Devi Shetty keeps photographs of Mother Teresa and Mahatma Gandhi on his desk, and he’s obsessed with making cardiac surgery affordable for millions of Indians. But these two facts are not connected. Shetty’s a heart surgeon-turned-businessman who founded a chain of 21 medical centers around India. Every bit the capitalist, he has trimmed costs by buying cheaper scrubs and spurning air-conditioning and other efficiencies. That’s helped cut the price of artery-clearing coronary bypass surgery to 95,000 rupees ($1,555)—half of what it was 20 years ago. He wants to get it down to $800 within a decade. The same procedure costs $106,385 at Ohio’s Cleveland Clinic, according to data from the Centers for Medicare & Medicaid Services.
“It shows that costs can be substantially contained,” says Srinath Reddy, president of the Geneva-based World Heart Federation. “It’s possible to deliver very high-quality cardiac care at a relatively low cost.”

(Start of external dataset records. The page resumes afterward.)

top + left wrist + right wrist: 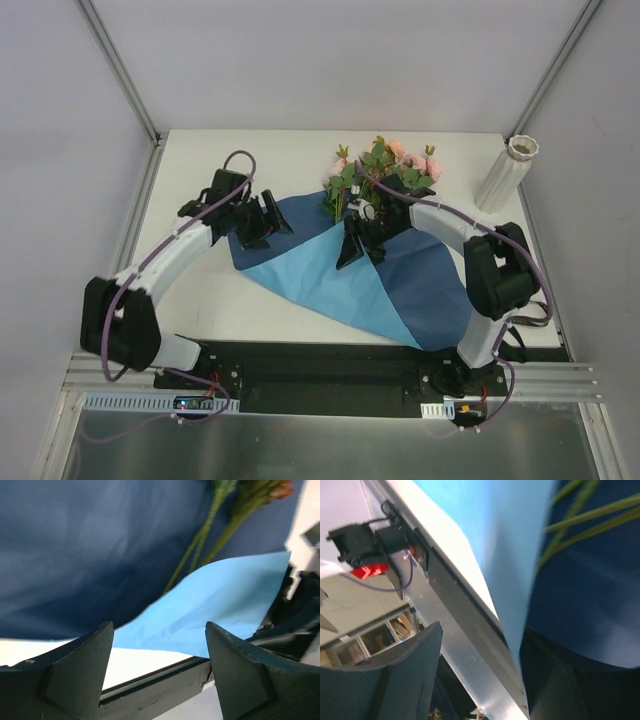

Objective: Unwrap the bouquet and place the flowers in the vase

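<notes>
Flowers [385, 165] lie at the upper centre of the top view, blooms toward the far edge of the surface [225, 300] and stems running down onto the opened blue paper [420, 285], which spreads across the middle of the frame. The vase [505, 175] is at the upper right, well apart from the blooms. Your left gripper [265, 220] sits at the paper's left edge. Your right gripper [358, 245] hangs over the sheet just below the leaves.

In the left wrist view, the left gripper [159, 630] stands wide with nothing between its jaws. A light-blue flap of the paper lifts beyond it, and thin green stems [200, 540] cross the dark sheet at the upper right.

In the right wrist view, the right gripper [482, 630] also has its jaws apart. The paper's [505, 530] light edge runs down close to the right-hand finger, but I see no pinch on it. The stems [590, 515] show at the upper right.

Expect the bunch to be light and floppy. The stems look thin and probably bend, the blooms would crush easily, and loose stems may fan apart once lifted. I would take hold low on the gathered stems, below the leaves, never on the heads. The paper is thin and slick, so watch that a jaw does not catch it along with the stems.
</notes>
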Motion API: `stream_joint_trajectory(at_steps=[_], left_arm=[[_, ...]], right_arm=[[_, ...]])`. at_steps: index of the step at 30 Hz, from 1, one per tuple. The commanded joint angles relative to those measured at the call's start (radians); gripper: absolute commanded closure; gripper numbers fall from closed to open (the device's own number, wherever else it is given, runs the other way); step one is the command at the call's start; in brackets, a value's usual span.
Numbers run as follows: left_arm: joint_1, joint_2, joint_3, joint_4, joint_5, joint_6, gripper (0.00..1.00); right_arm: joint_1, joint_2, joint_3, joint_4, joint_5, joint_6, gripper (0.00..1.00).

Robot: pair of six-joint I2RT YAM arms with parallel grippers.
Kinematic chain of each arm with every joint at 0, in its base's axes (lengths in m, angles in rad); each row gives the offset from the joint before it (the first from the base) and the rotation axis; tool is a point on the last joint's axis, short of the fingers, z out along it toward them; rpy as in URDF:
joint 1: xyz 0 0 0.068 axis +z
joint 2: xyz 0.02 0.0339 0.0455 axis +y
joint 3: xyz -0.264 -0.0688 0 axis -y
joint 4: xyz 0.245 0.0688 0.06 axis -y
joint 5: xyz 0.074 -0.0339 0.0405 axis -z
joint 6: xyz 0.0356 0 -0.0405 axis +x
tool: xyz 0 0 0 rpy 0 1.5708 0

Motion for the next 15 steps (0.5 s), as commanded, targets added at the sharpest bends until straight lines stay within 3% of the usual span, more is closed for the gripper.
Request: stream_joint_trajectory(at_steps=[1,9,15], left_arm=[[0.009,-0.262,-0.002,-0.129,-0.124,0.019,0.26],[0.013,-0.479,0.087,-0.314,-0.280,-0.021,0.23],[0.015,-0.563,0.056,-0.350,-0.230,-0.091,0.21]], right_arm=[[0.096,-0.176,-0.011,-0.093,0.011,-0.040,0.36],[0.363,-0.341,-0.046,-0.188,0.045,-0.102,0.26],[0.584,-0.370,-0.033,-0.251,0.138,-0.156,0.20]])
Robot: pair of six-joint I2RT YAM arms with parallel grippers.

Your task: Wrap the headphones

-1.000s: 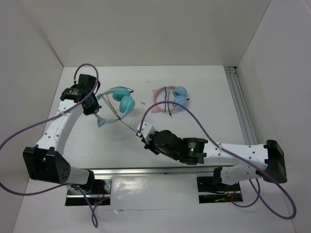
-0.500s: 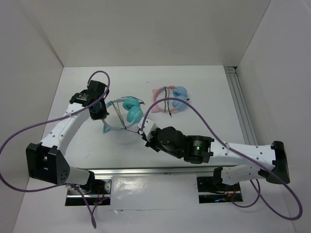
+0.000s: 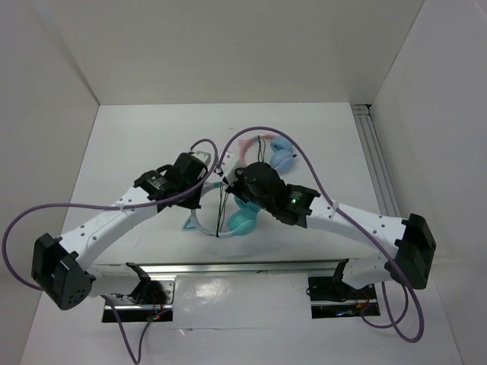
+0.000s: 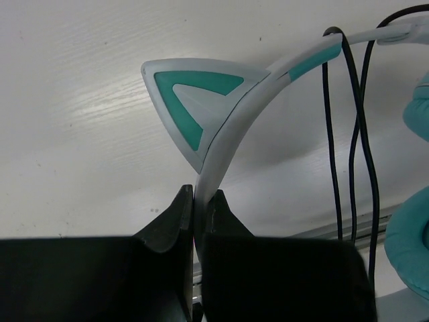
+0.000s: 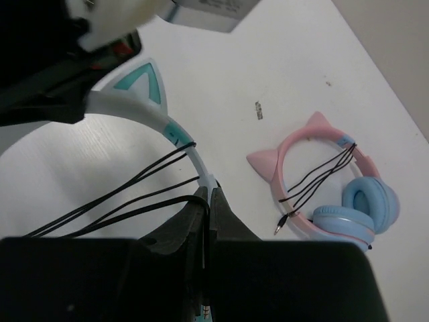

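The right end effector (image 5: pixel 208 196) pinches the thin black cable (image 5: pixel 144 171) crossing a pale, teal-eared headband (image 5: pixel 134 109). Pink, blue-cupped headphones (image 5: pixel 367 200) lie on the white bench (image 5: pixel 301 60).

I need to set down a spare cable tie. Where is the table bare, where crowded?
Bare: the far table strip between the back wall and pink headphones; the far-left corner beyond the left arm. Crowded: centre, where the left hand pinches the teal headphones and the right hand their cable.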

Medical experts like Reddy are watching closely to see if Shetty’s severe cost-cutting can serve as a model for making life-saving heart operations more profitable and more accessible to patients in India and other emerging nations. “The current price of everything that you see in health care is predominantly opportunistic pricing and the outcome of inefficiency,” says Shetty, who opened his flagship hospital, Narayana Hrudayalaya Health City, in Bangalore in 2001.
Controlling costs is key in India, where more than two-thirds of the populace lives on less than $2 a day and 86 percent of health care is paid by individuals. Per capita health spending is less than $60 a year. A recent study by the Public Health Foundation of India and the London School of Hygiene & Tropical Medicine found that in India noncommunicable ailments such as heart disease are now more common among the poor than the rich. One in four people there die of a heart attack, yet the country performs only 100,000 to 120,000 heart surgeries a year, well short of the 2 million Shetty estimates are needed. “There has been fast urbanization in India that’s brought with it a change in dietary patterns and lifestyle,” says Usha Shrivastava, head of public health at the National Diabetes, Obesity, and Cholesterol Foundation. “It’s leading to this huge jump in cardiovascular disease.”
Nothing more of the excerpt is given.